Jean-Paul Goude has been a number of things in his time: a graphic designer and fashion illustrator, a photographer and advert auteur, as well as the director of art at Esquire in New York in the late 1960s and throughout the ’70s. He met Grace Jones in 1978 during a blurry period of decadence — with Studio 54 as backdrop and Andy Warhol supping at their table — at a time when he was supposed to be seeing someone else. Goude had been dragged along to a gig by his friend Glenn O’Brien, and had apparently started to hatch his fantasies before they had even met.
“I don’t think he fancied my looks. He fancied my spirit.”

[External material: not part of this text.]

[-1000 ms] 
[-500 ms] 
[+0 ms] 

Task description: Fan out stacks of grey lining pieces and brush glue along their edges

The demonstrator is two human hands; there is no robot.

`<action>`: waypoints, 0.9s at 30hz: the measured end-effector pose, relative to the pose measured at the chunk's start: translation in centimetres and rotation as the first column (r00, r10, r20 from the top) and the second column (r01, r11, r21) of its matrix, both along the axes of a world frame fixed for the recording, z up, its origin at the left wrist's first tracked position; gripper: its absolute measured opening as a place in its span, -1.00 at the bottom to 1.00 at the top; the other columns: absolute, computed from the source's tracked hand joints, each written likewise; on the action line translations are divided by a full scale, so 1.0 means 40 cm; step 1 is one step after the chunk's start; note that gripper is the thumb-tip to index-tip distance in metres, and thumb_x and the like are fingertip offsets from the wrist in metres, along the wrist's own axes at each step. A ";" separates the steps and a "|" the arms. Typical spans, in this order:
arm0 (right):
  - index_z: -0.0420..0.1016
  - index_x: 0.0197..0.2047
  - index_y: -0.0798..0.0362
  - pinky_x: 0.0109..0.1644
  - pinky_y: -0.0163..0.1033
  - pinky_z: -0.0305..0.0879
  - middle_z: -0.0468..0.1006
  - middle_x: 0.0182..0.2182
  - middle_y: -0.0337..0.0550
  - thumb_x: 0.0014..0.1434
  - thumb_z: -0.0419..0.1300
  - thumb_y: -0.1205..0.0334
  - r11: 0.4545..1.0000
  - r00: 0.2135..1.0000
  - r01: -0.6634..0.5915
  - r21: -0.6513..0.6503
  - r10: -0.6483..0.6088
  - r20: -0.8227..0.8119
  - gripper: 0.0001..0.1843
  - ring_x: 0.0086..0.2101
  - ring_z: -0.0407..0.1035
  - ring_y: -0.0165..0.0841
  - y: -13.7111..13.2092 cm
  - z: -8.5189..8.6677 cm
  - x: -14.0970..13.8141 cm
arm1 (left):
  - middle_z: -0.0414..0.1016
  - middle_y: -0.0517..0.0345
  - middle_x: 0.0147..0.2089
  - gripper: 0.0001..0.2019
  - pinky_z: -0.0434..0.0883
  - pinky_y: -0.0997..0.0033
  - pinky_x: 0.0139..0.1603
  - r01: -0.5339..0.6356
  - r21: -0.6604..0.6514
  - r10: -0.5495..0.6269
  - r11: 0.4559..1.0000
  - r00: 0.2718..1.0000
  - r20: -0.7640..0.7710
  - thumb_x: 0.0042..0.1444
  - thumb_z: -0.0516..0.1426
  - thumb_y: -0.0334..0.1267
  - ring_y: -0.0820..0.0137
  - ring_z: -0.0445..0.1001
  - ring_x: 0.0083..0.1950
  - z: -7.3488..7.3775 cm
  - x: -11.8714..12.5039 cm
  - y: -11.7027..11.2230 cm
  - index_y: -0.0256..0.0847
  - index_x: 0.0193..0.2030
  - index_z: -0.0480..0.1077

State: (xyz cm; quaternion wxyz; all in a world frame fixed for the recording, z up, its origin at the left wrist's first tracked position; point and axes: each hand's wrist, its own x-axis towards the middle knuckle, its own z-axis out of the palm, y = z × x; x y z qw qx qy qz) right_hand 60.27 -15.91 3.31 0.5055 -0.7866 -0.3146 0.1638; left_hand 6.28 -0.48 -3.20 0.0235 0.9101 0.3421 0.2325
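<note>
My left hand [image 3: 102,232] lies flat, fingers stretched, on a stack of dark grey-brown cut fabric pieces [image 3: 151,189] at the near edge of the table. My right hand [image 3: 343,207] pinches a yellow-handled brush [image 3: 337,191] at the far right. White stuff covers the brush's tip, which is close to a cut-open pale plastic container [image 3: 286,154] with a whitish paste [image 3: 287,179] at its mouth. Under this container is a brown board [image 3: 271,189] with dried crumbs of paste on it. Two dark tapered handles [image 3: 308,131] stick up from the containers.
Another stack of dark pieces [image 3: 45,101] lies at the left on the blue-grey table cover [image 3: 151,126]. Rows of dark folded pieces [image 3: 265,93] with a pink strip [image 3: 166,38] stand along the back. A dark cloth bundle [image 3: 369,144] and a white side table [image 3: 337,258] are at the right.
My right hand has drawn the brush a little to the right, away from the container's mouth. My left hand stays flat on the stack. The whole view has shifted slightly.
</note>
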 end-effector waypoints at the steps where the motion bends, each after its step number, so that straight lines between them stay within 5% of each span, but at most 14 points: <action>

“He saw me sing I Need a Man in front of a gay audience at a club with a bare torso and a prom dress,” Jones says in the book. “There was nothing pretty about it, nothing obvious, it was dramatically exhibitionistic, and there was a tangle of signals in terms of who was what and who was entertaining who. He was instantly captivated. I don’t think he fancied my looks. He fancied my spirit.” In an interview for Thames & Hudson’s 2012 Jean Paul Goude artbook, the titular Goude says he was fascinated by her “extraordinary physique.” When he and his muse came together it was an explosion of creativity. He was involved in everything from the album covers to the on-stage choreography, a gesamtkunstwerk that helped to define them both in the ’80s.
The cover design for Island Life is more than just that striking arabesque on the cover. The gatefold sleeve features visual highlights from their collaborations over the years, a celebration of black power and beauty, with an erotic intimacy that could only really be conceived by lovers. Goude’s fingerprints are all over it, from the Shark-fin hairstyle sketch from 1979 that would later be used for the Love Is The Drug single cover, to the eye-popping Parisian portrait of Grace and an imaginary male twin toasting each other au naturel devant une fenêtre with the Eiffel Tower in the distance.
More problematic is the picture of Grace naked on all fours in a cage. It taps into the fetishization and primitivism prevalent in French art history from Gauguin to Picasso via Josephine Baker dancing at the Folies Bergère. Dubious though this image is, you suspect Grace was always in control. As Goude said in an interview with Jérôme Sans: “No one tells Grace what to do: it’s whatever she wants, wherever she wants, with whoever she wants!”